### Work instructions
What is the number of lines in the data below that contain "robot"? Answer with that number and no other words.

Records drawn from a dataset
════════════════════
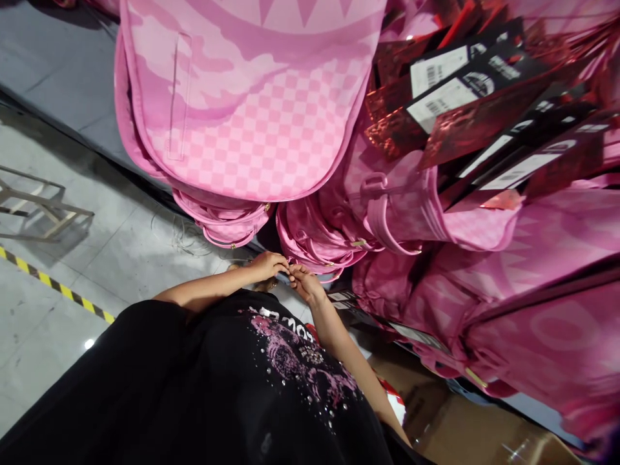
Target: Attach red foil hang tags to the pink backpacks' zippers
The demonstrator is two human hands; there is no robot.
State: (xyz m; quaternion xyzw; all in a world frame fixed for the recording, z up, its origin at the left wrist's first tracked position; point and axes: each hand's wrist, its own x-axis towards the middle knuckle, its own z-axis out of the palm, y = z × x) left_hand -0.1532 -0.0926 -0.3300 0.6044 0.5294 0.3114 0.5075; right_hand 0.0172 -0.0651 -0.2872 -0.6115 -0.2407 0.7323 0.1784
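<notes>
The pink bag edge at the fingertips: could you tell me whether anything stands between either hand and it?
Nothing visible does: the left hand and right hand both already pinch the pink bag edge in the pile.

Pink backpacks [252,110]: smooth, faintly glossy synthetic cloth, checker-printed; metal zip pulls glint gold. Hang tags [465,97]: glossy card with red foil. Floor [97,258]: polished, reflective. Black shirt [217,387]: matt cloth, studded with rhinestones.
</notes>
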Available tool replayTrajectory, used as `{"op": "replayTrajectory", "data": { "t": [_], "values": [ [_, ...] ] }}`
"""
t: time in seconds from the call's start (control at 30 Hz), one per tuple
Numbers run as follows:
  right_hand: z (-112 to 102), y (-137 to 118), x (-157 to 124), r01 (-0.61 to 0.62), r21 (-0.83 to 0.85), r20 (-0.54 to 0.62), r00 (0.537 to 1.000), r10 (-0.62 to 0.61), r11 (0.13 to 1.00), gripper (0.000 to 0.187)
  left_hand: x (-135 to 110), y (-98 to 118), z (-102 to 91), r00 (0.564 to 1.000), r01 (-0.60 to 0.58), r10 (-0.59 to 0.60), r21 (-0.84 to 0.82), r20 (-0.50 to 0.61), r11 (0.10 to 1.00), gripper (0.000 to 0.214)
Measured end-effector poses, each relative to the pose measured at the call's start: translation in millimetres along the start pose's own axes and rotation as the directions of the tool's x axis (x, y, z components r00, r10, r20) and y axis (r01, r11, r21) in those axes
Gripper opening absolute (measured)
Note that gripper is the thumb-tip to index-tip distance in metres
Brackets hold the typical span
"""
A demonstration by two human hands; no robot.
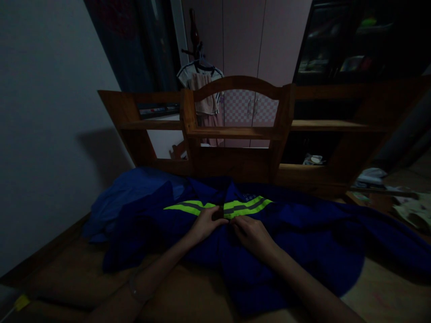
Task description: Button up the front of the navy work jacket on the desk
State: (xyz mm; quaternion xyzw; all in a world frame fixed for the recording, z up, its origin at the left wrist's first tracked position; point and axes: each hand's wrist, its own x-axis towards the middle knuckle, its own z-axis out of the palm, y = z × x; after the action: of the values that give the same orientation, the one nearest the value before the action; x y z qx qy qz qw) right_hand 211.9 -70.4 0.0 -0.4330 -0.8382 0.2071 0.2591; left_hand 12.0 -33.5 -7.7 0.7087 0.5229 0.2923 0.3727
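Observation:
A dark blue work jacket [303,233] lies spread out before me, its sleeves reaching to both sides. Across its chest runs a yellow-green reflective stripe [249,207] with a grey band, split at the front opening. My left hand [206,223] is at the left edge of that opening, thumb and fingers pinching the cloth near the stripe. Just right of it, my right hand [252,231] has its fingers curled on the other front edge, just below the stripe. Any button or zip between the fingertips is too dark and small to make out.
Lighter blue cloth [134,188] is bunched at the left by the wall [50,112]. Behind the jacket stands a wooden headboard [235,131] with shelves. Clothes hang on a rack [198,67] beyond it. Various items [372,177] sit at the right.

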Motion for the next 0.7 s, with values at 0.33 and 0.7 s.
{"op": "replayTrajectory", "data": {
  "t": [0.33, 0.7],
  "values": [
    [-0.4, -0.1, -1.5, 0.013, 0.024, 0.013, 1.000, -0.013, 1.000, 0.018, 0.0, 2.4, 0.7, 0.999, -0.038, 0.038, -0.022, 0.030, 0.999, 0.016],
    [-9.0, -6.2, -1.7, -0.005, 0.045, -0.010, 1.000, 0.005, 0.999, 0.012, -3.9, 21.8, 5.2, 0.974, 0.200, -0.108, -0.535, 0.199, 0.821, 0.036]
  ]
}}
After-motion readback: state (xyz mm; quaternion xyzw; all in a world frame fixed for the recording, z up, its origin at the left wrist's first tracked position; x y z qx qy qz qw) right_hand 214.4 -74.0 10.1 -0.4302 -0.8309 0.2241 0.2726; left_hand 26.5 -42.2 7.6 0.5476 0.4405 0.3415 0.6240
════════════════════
### Answer to this task
2